What is being asked: What are the lines of the listing below, word for word, from the first down to the one that contains "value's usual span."?

Data below:
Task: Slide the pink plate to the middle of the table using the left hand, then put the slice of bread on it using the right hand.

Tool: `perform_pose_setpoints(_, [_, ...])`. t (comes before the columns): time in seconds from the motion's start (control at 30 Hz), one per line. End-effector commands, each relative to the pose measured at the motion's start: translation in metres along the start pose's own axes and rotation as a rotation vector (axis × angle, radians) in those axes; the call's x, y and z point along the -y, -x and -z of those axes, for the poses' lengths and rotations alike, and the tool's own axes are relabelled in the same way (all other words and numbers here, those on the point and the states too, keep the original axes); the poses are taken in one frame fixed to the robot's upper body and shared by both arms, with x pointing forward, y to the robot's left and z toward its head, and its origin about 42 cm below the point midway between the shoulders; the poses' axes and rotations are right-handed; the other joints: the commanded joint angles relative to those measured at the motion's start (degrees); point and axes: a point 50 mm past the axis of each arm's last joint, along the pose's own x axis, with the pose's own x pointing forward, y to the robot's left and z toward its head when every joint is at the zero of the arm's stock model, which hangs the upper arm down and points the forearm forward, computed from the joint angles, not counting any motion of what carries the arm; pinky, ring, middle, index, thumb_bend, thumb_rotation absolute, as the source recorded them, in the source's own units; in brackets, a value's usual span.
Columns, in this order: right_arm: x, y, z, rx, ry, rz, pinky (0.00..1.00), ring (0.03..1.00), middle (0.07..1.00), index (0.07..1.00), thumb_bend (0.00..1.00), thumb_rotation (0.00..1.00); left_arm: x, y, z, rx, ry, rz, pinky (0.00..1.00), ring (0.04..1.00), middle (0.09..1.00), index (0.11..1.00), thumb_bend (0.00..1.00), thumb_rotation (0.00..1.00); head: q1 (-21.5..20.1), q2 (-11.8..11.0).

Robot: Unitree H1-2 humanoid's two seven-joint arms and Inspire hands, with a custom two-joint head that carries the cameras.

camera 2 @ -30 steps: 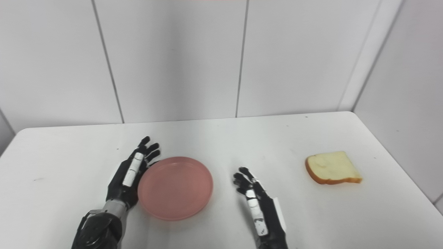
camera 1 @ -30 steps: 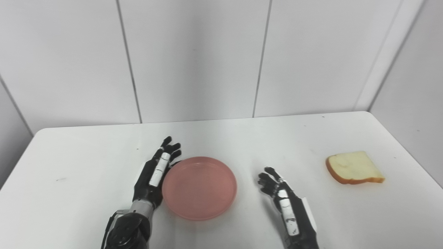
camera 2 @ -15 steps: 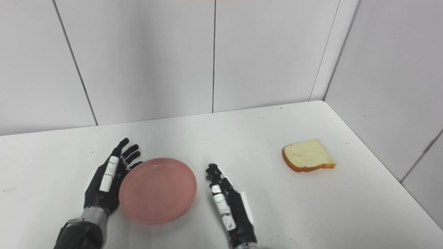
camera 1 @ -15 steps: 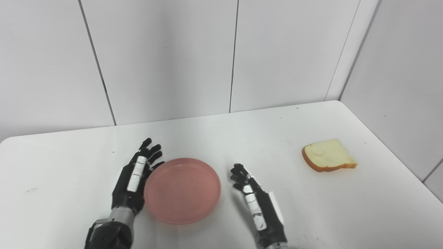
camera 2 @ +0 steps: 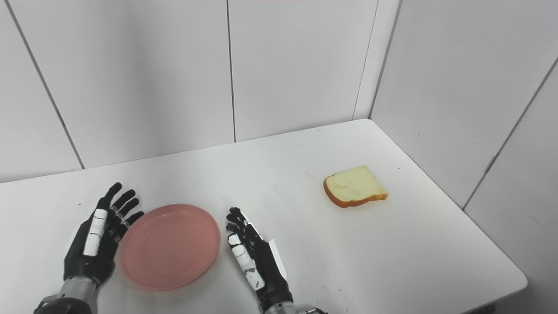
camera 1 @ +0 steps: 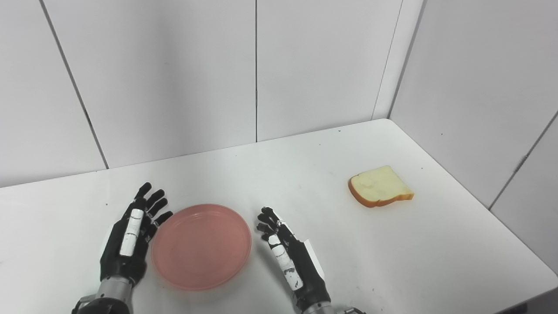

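Observation:
A round pink plate (camera 1: 201, 245) lies flat on the white table (camera 1: 331, 244), between my two hands. My left hand (camera 1: 130, 235) rests just left of the plate, open, fingers spread and close against its left rim. My right hand (camera 1: 287, 257) stands just right of the plate, open, fingers pointing away from me and holding nothing. A slice of bread (camera 1: 379, 186) with a brown crust lies flat far to the right, well beyond the right hand. In the right eye view the bread (camera 2: 354, 186) and the plate (camera 2: 170, 245) show the same layout.
White wall panels (camera 1: 174, 74) close off the back and the right side of the table. The table's right edge (camera 1: 492, 209) runs near the bread, and its front right corner (camera 2: 521, 279) is in view.
The whole picture has shifted left, so the camera has turned right. Relative to the plate, the left hand stays at its left rim and the right hand has come nearer its right rim.

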Motion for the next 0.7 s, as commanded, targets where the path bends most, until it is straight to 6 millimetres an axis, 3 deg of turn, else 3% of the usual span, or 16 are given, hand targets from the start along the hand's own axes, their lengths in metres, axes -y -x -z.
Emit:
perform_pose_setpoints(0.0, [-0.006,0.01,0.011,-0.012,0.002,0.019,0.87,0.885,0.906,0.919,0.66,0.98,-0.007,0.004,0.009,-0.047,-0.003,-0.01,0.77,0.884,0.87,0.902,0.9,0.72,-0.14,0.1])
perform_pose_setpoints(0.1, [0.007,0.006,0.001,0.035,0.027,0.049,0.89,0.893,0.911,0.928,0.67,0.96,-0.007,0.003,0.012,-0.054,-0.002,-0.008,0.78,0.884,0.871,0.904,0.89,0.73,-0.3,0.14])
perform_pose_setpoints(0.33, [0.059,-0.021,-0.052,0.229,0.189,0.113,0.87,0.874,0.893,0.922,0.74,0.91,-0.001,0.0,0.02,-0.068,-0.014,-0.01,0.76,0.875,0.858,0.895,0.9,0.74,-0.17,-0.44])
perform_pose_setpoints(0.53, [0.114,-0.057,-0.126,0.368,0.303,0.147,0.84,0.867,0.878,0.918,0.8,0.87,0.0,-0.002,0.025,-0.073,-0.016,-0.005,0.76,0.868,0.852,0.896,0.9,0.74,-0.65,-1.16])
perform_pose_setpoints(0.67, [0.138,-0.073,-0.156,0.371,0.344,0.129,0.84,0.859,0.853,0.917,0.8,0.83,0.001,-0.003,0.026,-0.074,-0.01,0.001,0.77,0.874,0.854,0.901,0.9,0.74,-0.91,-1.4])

Solution for this exercise:
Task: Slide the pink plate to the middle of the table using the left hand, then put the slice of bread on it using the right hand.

Tool: `perform_pose_setpoints(_, [_, ...])`. t (comes before the columns): time in seconds from the motion's start (control at 30 Hz), one per line. End-effector commands, each relative to the pose measured at the motion's start: translation in metres along the start pose's own axes and rotation as a rotation vector (axis × angle, radians) in those axes; the call's x, y and z point along the -y, -x and -z of those axes, for the poses' lengths and rotations alike, and the tool's own axes are relabelled in the same way (all other words and numbers here, those on the point and the states too, keep the original axes); the poses are taken in one frame fixed to the robot's upper body and shared by both arms, with x pointing forward, y to the robot's left and z toward its head, and its origin about 42 cm below the point midway between the shoulders; the poses' axes and rotations are right-handed; the other joints: the commanded joint angles relative to those measured at the motion's start (degrees); point and axes: a point 50 mm past the axis of each arm's last joint, along the pose's own x axis, with the pose's own x pointing forward, y to the robot's left and z toward its head when every joint is at the zero of the arm's stock model, which hangs the upper arm down and points the forearm forward, computed from the joint angles, not counting any motion of what carries the arm; pinky, ring, middle, index, thumb_bend, thumb_rotation absolute, as the source recorded them, in the source's own units; in brackets, a value's usual span.

Nothing remains to be added to this answer.